紙には短い文章が書いてあり、広すぎる余白が余計にその内容を強調していた。
『久我で終わりじゃない。裏に白黒頭がいるよ。あ、所長にも伝えといたから安心してね』
久我は終わりじゃない。白黒頭がいる……ゼダのことだ。
「シャスティ」
「ん?」
俺がシャスティに手紙を見せると、シャスティは目を見開き、手紙にくしゃりとシワをつけた。
「……なるほどね」
「とにかく、俺たちはまだ安心しきれないってことなのか」
「……うん」
ゼダ・カルプス。あの異常者が裏で糸を引いていた。久我の言っていたおじいさんの正体は分からないが、ゼダが関わっていると分かっただけで前進している。
「なんだか事件の規模がどんどん広くなってる気がするな」
このままいけば、日常に戻れなくなるのではないか。そんな杞憂が頭をよぎった。
◇
時はレイジたちが事務所を掃除している最中に遡る。
トントンと病室のドアがノックされてからゆっくりと開いた。
「ゆら、来たわ。

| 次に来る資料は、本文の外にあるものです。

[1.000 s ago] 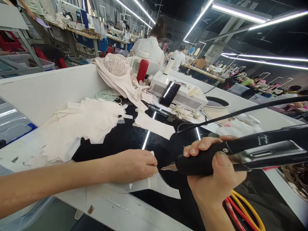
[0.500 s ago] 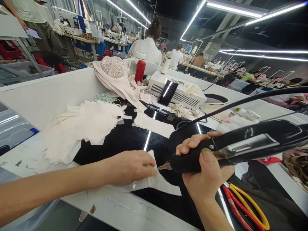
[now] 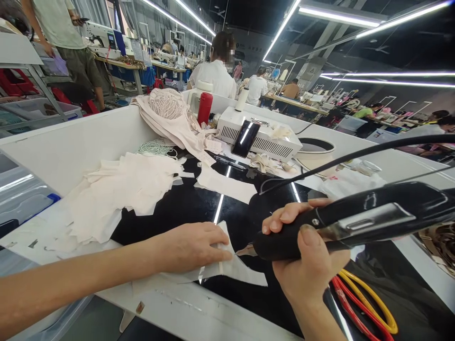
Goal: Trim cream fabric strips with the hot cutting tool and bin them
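Note:
My right hand [image 3: 309, 251] is wrapped around a black corded handheld tool [image 3: 369, 218] with a silver lever along its side. Its metal tip [image 3: 247, 250] points left at a cream fabric piece [image 3: 245, 272] and sits at or just beside its edge; I cannot tell if they touch. On that piece my left hand [image 3: 199, 246] presses down with closed fingers, holding it against the black tabletop [image 3: 234, 303]. A narrow strip shows under the fingertips. Beyond the hands lies another cream cut piece [image 3: 227, 183].
A pile of cream fabric pieces [image 3: 124, 184] lies at the left. Behind it are beige lace garments [image 3: 170, 113], a red bottle [image 3: 205, 108], a phone [image 3: 246, 138] and a white vented box [image 3: 263, 130]. Red-and-yellow-handled scissors [image 3: 369, 303] lie by my right forearm. The tool's cable [image 3: 348, 158] arches across.
The tool tip has drawn slightly right, away from my left fingers. My left hand stays on the fabric. The view has shifted a little, and a person at back left shows more.

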Demonstrator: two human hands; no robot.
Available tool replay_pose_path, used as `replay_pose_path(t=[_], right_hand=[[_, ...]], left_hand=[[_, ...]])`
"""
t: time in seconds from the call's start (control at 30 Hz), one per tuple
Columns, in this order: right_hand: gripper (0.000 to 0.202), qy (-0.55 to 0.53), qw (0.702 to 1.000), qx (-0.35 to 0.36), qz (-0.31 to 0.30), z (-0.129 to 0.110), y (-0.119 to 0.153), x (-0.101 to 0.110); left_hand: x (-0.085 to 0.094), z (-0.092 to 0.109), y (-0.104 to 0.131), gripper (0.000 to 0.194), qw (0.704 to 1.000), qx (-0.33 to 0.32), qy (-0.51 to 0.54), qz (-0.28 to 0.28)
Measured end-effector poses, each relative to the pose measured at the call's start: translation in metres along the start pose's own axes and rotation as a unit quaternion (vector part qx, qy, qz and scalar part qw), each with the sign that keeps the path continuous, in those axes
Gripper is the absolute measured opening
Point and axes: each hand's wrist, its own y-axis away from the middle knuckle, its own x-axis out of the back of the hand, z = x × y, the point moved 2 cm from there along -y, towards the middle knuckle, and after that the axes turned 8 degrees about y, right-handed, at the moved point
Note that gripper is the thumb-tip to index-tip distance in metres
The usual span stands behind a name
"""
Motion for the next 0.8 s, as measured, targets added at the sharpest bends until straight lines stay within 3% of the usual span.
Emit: replay_pose_path(t=[0.27,0.4,0.63,0.8], right_hand=[[0.03,0.013,1.0,-0.015,0.012,-0.006,-0.003,0.005],[0.031,0.035,0.999,-0.002,0.039,-0.018,-0.001,0.018],[0.034,0.071,0.996,-0.002,0.045,-0.023,0.012,0.033],[0.031,0.079,0.996,-0.002,0.038,-0.022,0.019,0.035]], left_hand=[[0.005,0.0,0.0,0.024,1.0,-0.004,-0.02,-0.005],[0.007,0.008,-0.005,0.026,0.999,-0.01,-0.022,0.024],[-0.015,0.03,-0.017,0.018,0.999,0.027,-0.012,0.018],[-0.023,0.034,-0.015,0.019,0.998,0.061,-0.027,0.006]])
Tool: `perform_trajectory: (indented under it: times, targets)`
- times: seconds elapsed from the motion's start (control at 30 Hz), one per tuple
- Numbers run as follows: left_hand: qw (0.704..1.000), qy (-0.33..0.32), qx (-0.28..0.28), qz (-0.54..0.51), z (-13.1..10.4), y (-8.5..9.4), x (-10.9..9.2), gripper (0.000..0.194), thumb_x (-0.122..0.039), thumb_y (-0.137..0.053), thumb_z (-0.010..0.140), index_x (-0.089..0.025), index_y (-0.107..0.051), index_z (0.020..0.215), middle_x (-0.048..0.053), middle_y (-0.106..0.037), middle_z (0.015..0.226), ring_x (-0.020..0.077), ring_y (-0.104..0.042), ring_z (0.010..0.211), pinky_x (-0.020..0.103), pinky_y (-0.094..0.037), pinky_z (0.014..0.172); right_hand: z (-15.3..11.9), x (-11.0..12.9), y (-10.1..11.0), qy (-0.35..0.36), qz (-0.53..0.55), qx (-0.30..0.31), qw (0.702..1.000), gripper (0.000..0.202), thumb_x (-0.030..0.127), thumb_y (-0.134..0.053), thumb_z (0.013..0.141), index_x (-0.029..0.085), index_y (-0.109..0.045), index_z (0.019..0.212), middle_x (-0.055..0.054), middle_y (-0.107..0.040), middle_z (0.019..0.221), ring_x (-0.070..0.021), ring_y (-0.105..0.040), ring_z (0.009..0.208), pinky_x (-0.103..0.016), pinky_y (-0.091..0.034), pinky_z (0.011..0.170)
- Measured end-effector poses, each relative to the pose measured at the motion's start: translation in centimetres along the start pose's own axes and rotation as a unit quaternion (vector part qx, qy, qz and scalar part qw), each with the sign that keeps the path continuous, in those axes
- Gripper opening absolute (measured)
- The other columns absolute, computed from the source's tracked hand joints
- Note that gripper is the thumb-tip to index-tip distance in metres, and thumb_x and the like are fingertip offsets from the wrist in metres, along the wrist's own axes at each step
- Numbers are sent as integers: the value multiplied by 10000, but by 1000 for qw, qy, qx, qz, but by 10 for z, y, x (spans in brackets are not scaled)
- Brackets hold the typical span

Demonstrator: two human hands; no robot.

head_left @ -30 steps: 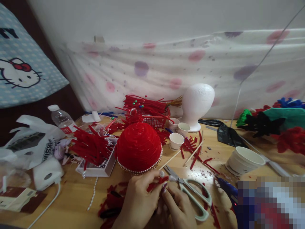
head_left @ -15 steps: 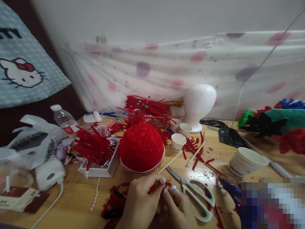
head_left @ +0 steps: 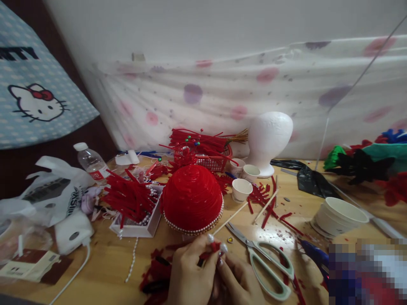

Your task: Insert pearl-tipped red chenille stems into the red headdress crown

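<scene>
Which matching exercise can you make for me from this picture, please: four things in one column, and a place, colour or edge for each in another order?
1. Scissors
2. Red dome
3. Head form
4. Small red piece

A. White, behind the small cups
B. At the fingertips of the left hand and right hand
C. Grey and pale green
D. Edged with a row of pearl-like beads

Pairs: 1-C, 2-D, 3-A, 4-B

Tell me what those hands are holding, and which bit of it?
The left hand pinches a small red piece between thumb and finger. The right hand is close beside it; fingers hide whether it grips too and exactly which part is held.
</scene>
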State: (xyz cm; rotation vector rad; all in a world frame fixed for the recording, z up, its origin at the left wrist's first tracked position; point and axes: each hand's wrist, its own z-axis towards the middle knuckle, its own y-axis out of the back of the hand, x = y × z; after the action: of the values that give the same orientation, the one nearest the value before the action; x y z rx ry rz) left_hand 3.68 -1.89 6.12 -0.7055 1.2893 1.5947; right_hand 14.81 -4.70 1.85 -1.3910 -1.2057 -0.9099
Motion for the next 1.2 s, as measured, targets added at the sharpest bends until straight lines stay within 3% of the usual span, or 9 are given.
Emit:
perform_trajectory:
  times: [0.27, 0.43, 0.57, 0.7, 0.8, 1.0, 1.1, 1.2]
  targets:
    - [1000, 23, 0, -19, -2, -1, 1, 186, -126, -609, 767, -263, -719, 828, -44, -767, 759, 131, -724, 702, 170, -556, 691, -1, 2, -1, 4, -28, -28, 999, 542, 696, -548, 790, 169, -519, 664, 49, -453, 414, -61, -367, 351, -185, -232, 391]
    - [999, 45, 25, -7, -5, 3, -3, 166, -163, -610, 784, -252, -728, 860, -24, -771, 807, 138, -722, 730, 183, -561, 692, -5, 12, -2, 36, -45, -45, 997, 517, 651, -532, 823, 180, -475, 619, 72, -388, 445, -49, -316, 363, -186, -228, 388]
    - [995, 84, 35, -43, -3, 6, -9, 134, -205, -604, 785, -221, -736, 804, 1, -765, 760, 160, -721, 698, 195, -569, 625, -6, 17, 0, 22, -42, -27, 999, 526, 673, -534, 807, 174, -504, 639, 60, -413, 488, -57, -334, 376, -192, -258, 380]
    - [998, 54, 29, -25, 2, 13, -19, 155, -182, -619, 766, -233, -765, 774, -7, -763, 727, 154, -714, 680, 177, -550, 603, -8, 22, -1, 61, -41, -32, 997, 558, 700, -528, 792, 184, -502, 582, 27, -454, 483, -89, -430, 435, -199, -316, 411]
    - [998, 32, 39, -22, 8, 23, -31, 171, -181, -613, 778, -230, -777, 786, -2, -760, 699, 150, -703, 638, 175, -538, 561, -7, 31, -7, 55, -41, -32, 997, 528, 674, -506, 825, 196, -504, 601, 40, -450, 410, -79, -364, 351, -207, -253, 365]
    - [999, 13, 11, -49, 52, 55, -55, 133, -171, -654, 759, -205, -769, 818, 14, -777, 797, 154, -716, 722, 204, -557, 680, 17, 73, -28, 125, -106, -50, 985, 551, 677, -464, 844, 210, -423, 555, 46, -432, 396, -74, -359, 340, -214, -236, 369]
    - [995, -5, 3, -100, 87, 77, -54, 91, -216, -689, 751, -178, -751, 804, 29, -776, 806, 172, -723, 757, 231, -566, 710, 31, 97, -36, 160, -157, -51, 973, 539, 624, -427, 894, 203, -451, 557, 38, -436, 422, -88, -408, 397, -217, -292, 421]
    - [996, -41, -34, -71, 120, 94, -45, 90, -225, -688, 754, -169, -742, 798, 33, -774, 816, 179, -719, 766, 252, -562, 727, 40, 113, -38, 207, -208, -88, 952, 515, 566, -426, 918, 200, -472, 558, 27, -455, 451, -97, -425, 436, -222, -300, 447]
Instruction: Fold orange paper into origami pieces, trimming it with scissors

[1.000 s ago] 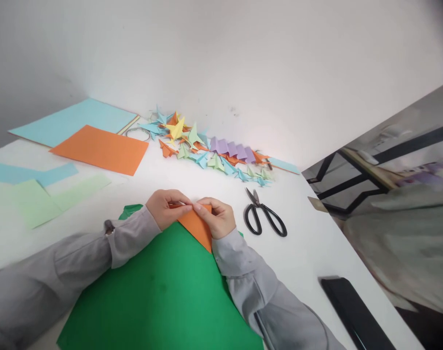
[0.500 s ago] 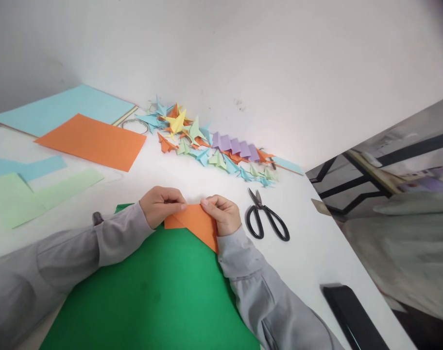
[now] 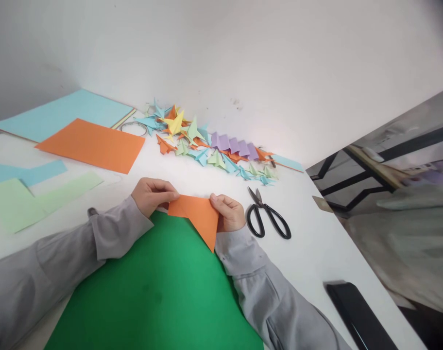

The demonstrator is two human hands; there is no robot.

紫と先生も」
「あー! みれ!」
美玲は病室にお見舞いに来ていた。林檎を机に置き、月城のベッドの横の椅子に座ると、手早く林檎をカットしながらベッドに眠る三人を順に見つめた。
「布瀬先生が同じ病室にしてくれたのね。気が利くわ」
「うん。うちが起きた時に『一応みんな一緒にしといたよ』って言ってた」
「それで私たち同じ病室だったのね」
紫が美玲の切った林檎を食べながら言うと、来夜先生が知らなかったと驚いている。
月城はその横で美玲をじっと見つめていた。
「……良かった。元気っぽくて」
「なにかしら」
「なんでもなーい」
月城はそう言うとベッドから立ち上がり、皿の上から美玲の切った林檎を取ろうとした。
「あたしもフルーツいただきーってうわっと!」
「……! ゆら!」
その瞬間月城がフラつき、転びそうになった。
まるで距離を測り間違えたようだ。
「おっとー!あっぶなー」
月城は机の角にぶつかりそうになるのを直前で回避すると、手で汗を拭うような仕草をした。
「……ゆら、また目が悪くなったの?」
美玲は飛び出して受け止めようとした腕を引っ込めると、ゆらに近づき目を見つめた。
「あー、バレた?いやー、スマホ見すぎちゃってー」
「全く、ちゃんと目を休めなさいっていったでしょう。マッサージしましょうか」
「え、するするー!」
「退院してからね」
美玲はゆっくりと月城をベッドに返し、林檎を渡す。
「うん! いやー楽しみー! みれの人力ホットアイマスク的なー!」
「あと、あなたも退院してから説教があるわ」
「えー!」
美玲は淡々と言い放ったと思えば、月城のオーバーリアクションに笑った。紫も先生もその様子を微笑ましく見守っていたのだった。